HDCD - reading the patent

MartinLogan Audio Owners Forum

Help Support MartinLogan Audio Owners Forum:

This site may earn a commission from merchant affiliate links, including eBay, Amazon, and others.

spectral

Well-known member
Joined
Dec 27, 2007
Messages
327
Reaction score
1
Location
NE USA
Recognizing that it's been 15 years since the invention, I have been looking for a concise and detailed description of it for a long time, and being unable to find anything but bits and pieces I sat down to read this very lengthy patent, considering that I don't see the proliferation of higher resolution digital I would have expected by now, plus it really makes for fascinating reading.
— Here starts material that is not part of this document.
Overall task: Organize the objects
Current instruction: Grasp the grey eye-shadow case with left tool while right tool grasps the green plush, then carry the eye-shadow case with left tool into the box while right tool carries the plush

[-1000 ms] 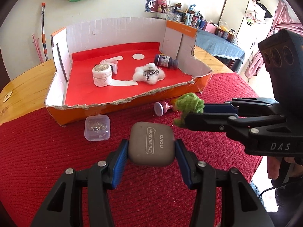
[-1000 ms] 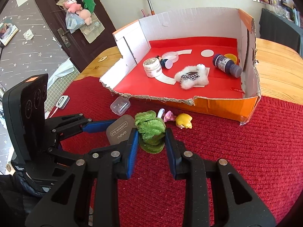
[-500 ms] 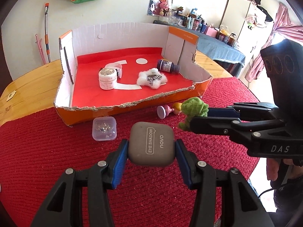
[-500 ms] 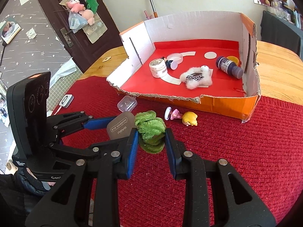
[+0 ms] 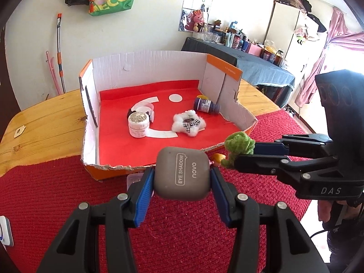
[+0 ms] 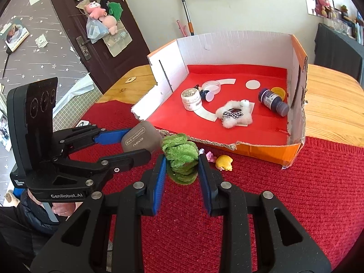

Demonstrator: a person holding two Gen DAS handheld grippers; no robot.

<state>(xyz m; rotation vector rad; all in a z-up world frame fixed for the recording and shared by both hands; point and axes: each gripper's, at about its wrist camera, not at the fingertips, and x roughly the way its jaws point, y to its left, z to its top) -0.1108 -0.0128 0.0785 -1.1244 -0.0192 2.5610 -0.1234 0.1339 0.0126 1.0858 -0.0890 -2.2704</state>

For what it's worth, the following are some of the more important claims made in the patent, with most comments copied verbatim to preserve fidelity, and hopefully I have not misrepresented anything else - but the more techno savvy should feel free to make necessary corrections...

Basic claim: compatible system which provides an adaptive interplay of gain, slew rate, filter action and wave synthesis processes to substantially reduce signal distortions and improve apparent resolution. Resolution is selectively and adaptively traded off for slew accuracy, and slew rate or maximum level is borrowed for higher resolution. Information rate is conserved by toggling back and forth or fading from process to process when needed.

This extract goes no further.